Methodological quality of included studies
Due to the nature of the intervention, blinding of either the clinician or the participating woman to her allocation was not feasible. Therefore, a lack of blinding did not negatively affect the quality assessment (Table 1).
Effects of interventions
We did not regard the three interventions studied to be sufficiently similar to ensure meaningful conclusions from a statistically pooled result. Therefore, a narrative synthesis of results is reported by presenting the major outcomes and results, organised by intervention categories. Forest plots illustrating point estimates (relative risks, (RR) and 95% confidence intervals (95% CIs) for each study for each of the main outcomes are presented. All of the studies reported the primary outcome of VBAC rates. Data on our pre-specified secondary outcomes were limited or reported variously in the included studies. Consequently, the primary outcome of interest only is reported in this review.
Antenatal XRP versus no antenatal XRP
Thubisi et al.  evaluated antenatal XRP in women with one previous CS. Women receiving antenatal XRP were statistically significantly less likely to have a VBAC than women who did not undergo XRP in pregnancy (16% versus 42%) (Figure 2). When women in the intervention group, with an inadequate antenatal XRP (as per study protocol), were excluded from the analysis (60 women), the results remained statistically significant in favour of no antenatal XRP for increasing VBAC rates (27% versus 42%; RR 0.66, 95% CI 0.44-0.98).
Opinion leaders, audit and feedback of CS
In Lomas et al’s  study, the analysis demonstrated no statistically significant difference in the incidence of VBAC between the audit and feedback (A/F) and control groups (12% versus 14%, respectively) (Figure 3). In contrast, an opinion leader education strategy (OLE) significantly increased the VBAC rate (25%) when compared to the control group (14%) (Figure 4).
Peer review of CS
Bickell et al.  reported the mean proportion of VBACs across all participating hospitals for the years 1988 (the year peer review was introduced) to 1993. The proportion of VBACs increased in both peer reviewed and non-peer reviewed hospitals during the study period (by 14.6% and 12.7%, respectively). The increase in mean VBAC proportions between peer-reviewed and non-peer-reviewed hospitals was not statistically significant (Figure 5).

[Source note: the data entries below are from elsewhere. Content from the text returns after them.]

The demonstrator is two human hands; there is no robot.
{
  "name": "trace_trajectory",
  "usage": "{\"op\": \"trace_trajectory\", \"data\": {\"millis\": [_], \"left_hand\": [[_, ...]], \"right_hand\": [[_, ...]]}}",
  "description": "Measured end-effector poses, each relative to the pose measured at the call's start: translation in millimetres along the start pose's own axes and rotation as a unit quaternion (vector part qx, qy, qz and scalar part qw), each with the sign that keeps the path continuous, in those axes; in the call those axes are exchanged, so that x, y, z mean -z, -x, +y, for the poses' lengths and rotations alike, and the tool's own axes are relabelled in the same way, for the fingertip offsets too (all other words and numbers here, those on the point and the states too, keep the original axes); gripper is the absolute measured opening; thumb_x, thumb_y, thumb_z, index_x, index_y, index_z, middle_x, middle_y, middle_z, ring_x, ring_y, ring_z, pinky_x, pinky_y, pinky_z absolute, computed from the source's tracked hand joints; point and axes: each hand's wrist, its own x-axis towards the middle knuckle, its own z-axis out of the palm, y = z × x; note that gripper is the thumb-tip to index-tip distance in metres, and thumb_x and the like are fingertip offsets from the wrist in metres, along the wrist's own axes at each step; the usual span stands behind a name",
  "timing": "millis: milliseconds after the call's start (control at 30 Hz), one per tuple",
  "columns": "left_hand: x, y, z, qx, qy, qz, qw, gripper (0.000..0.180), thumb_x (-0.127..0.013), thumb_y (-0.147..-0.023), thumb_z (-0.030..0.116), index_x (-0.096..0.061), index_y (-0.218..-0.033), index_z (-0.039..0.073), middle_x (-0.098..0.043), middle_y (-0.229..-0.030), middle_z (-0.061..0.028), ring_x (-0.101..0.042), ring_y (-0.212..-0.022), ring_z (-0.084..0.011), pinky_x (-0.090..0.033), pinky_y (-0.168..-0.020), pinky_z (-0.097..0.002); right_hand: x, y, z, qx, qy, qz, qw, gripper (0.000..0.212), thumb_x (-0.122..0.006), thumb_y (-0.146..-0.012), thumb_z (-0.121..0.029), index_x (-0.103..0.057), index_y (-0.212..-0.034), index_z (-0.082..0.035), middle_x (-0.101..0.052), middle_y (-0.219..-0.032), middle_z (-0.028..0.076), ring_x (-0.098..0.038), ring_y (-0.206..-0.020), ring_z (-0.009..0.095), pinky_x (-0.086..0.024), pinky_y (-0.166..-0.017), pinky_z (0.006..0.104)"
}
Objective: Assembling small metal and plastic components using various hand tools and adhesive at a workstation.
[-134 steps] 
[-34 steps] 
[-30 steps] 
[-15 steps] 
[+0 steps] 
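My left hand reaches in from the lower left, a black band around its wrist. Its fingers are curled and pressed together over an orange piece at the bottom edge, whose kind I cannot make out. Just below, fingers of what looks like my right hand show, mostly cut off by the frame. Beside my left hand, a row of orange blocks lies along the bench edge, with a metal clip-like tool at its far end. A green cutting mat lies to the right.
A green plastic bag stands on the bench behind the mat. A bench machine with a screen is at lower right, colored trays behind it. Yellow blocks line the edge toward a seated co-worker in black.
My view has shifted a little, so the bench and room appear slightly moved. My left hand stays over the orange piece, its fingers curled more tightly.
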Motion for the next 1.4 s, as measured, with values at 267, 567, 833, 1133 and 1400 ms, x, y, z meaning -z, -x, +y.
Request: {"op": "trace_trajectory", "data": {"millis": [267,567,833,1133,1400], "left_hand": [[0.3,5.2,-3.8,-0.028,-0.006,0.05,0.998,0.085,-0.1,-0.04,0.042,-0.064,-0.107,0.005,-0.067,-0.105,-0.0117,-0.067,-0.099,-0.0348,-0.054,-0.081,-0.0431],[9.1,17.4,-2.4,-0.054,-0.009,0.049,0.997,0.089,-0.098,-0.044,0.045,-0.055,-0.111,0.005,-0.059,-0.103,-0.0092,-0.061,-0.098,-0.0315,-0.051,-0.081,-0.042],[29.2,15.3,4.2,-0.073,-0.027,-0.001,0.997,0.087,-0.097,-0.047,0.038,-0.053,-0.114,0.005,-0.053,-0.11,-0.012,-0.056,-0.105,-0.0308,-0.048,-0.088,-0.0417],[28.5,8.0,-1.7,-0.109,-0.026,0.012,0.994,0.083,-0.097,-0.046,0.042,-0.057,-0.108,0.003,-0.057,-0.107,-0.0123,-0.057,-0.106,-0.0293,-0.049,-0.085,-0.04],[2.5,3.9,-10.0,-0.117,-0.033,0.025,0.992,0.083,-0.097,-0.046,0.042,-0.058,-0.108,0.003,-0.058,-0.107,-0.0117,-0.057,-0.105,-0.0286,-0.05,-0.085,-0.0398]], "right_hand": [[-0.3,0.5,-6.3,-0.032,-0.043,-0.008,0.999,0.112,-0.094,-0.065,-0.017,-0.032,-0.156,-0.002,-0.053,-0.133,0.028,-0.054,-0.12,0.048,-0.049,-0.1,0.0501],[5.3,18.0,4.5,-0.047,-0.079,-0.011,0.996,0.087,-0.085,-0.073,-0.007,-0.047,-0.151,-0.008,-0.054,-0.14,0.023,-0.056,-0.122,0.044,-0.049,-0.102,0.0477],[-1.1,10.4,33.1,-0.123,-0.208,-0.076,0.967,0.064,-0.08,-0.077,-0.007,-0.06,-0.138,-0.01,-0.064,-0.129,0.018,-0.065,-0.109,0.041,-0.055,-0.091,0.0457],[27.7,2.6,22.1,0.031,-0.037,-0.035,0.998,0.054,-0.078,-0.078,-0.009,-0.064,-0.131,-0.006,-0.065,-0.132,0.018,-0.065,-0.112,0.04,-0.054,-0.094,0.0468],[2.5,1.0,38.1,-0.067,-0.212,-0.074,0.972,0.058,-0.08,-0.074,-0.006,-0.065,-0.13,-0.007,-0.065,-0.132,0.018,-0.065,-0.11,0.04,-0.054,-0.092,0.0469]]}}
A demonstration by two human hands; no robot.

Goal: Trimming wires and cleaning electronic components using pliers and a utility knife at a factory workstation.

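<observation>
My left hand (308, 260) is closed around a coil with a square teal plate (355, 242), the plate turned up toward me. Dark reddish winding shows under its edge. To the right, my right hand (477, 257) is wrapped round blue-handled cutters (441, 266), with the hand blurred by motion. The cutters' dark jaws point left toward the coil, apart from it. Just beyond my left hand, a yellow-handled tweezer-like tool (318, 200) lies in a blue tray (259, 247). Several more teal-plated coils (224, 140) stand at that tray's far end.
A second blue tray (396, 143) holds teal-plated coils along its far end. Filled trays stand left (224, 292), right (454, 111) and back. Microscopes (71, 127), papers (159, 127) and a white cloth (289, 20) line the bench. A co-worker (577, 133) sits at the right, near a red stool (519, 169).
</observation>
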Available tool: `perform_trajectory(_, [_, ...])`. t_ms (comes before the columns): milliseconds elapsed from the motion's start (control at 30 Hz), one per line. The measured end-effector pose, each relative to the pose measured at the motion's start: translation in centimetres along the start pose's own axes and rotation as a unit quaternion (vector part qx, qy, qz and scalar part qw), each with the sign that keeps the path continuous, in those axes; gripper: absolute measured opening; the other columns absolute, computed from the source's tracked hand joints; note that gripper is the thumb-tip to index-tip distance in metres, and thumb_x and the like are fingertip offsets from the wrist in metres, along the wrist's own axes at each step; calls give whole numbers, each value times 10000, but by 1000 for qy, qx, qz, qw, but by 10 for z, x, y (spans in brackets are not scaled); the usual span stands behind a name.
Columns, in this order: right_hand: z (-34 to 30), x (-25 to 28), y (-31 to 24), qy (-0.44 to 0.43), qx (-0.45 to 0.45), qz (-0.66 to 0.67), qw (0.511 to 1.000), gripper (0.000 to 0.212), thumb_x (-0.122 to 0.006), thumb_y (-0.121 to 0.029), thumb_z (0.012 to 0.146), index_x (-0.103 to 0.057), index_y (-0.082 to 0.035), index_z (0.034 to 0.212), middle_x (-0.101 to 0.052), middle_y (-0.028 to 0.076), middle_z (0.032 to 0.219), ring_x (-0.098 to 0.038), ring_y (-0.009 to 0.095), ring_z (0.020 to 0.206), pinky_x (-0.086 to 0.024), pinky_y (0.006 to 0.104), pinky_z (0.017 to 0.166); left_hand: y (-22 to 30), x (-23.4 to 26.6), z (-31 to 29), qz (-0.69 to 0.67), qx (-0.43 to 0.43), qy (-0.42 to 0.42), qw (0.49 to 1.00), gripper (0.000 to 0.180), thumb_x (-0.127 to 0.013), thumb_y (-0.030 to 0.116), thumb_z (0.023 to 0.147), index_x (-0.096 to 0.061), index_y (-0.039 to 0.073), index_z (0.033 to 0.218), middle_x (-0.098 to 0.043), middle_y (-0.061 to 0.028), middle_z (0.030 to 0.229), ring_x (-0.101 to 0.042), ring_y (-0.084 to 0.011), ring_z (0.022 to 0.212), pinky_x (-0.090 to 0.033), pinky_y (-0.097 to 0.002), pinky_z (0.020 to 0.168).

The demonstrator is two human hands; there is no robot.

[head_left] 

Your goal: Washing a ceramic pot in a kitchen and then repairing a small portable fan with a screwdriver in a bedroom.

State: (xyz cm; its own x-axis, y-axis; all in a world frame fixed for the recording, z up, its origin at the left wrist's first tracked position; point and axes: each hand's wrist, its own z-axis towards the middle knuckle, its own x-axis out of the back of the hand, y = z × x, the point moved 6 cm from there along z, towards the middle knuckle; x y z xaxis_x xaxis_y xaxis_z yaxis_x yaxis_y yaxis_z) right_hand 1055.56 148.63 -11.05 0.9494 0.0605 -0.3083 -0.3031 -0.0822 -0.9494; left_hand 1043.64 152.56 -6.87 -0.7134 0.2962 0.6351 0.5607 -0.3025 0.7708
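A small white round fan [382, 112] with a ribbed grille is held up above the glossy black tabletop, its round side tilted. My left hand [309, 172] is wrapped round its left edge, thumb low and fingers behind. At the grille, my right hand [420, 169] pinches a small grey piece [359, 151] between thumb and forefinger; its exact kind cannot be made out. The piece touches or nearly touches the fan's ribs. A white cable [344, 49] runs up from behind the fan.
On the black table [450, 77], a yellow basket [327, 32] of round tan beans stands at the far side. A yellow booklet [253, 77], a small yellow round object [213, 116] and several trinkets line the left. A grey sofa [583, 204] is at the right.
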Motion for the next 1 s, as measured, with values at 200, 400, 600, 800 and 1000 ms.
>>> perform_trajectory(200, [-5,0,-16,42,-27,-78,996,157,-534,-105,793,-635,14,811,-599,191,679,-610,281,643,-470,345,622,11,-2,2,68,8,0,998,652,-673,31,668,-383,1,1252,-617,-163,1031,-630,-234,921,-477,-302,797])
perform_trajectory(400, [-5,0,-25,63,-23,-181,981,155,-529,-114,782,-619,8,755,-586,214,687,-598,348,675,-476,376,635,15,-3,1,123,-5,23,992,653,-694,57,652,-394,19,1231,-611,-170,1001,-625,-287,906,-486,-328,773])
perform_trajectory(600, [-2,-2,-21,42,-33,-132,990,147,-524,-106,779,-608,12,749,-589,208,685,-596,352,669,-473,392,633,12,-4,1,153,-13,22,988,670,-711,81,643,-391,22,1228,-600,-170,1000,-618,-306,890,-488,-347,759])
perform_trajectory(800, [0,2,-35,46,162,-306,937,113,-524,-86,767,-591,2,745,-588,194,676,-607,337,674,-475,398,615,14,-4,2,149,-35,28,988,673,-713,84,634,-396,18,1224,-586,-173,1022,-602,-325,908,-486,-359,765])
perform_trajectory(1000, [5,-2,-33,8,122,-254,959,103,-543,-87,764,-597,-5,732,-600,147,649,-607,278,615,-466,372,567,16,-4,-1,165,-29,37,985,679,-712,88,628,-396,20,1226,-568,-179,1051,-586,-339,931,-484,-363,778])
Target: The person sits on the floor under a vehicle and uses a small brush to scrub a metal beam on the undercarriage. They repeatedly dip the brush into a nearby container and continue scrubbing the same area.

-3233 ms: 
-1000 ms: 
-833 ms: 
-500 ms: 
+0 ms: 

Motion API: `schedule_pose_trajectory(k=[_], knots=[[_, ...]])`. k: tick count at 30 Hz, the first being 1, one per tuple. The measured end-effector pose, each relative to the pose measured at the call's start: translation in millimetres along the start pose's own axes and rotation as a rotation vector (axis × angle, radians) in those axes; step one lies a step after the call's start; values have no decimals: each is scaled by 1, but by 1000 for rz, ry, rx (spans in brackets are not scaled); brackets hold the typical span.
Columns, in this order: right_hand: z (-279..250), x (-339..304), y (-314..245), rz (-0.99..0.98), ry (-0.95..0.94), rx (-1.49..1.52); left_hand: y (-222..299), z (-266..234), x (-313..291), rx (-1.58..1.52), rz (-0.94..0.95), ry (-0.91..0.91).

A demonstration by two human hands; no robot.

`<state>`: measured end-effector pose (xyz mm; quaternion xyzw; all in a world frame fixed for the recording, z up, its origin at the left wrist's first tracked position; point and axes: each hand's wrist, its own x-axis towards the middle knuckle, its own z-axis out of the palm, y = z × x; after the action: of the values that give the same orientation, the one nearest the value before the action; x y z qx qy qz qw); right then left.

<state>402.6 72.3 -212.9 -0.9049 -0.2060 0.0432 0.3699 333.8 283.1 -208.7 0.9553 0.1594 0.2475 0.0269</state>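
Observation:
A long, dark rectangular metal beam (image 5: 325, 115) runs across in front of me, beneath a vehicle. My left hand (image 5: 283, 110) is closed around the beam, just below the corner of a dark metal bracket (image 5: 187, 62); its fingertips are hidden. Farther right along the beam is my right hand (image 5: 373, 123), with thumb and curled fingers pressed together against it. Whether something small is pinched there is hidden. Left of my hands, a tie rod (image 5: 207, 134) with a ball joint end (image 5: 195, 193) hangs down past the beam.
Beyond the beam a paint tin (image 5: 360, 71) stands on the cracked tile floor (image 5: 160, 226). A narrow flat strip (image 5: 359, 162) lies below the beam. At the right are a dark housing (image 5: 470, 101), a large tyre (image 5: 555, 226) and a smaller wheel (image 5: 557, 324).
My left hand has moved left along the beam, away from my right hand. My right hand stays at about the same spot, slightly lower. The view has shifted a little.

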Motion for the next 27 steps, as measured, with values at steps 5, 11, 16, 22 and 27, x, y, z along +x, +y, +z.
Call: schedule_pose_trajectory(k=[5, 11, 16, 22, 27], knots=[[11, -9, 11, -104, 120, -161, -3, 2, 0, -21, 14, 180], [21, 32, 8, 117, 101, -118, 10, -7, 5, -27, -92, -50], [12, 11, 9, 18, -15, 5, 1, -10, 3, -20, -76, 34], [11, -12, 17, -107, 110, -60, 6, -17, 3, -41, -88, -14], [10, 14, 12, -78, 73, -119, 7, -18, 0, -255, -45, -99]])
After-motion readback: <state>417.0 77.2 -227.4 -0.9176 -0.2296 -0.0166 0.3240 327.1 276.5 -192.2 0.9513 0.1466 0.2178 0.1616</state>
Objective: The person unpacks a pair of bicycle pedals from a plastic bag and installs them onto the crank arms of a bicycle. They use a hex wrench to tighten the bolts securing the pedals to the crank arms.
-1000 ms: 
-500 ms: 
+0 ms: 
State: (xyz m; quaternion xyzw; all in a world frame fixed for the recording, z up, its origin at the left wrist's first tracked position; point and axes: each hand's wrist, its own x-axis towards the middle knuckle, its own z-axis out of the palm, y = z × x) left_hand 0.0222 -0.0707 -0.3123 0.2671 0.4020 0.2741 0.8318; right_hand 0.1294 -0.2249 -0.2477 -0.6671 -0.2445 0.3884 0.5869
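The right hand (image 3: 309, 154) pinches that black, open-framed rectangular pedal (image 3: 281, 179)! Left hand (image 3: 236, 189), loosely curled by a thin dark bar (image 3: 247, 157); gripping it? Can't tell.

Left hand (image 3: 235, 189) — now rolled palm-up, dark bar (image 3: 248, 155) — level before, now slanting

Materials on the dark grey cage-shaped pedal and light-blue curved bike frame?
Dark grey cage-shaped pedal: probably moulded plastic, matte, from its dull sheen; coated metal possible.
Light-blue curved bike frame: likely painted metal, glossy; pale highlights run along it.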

This systematic review of clinician-centred interventions for increasing VBAC rates demonstrates that the use of opinion leaders significantly increases the rates of VBAC where the use of antenatal XRP significantly decreases VBAC rates. External peer review of CS did not demonstrate any statistically significant effect in either direction.
Strengths and limitations
This was a comprehensive review, covering all key health-related databases from their inception. We found relatively few studies evaluating the effects of clinician-centred interventions on VBAC rates and, of those we did find, the interventions evaluated are of varying types. Of the three included studies, the methodological quality was judged to be either moderate or strong, adding strength to the findings of this review. All three included studies scored strongly on ‘selection bias avoided’ as the individuals selected to participate in the study were very likely to be representative of the target population. Thubisi received an overall ‘moderate’ score for allocation bias as alternative randomisation was used to ensure equal groups. A weak rating was allocated to the data collection component for this study as we were unable to determine from the paper whether the data collection tools/methods were reliable and valid. All three studies reported clearly their withdrawal/drop-out rates, receiving a component rating of strong on this methodological criterion. Finally, although a number of women (n = 60) in the Thubisi study did not receive the allocated XRP intervention due to strict protocol criteria, to receive a strong rating on this component the overall proportion of participants not receiving their allocated intervention must be greater than or equal to 80%. When the numbers in both intervention and control groups were considered, 79.7% overall received their assigned allocation. For this reason, we allocated a strong quality rating for this component in the Thubisi study. For the other two studies, greater than 80% of the participants received their assigned allocation and were thus deemed methodologically strong on this component. One limitation of this review is that the included studies are rather old. Since the studies were performed the CS rate has increased in the included countries and the maternity care may also have changed. We had presumed to find more, and recently performed, studies.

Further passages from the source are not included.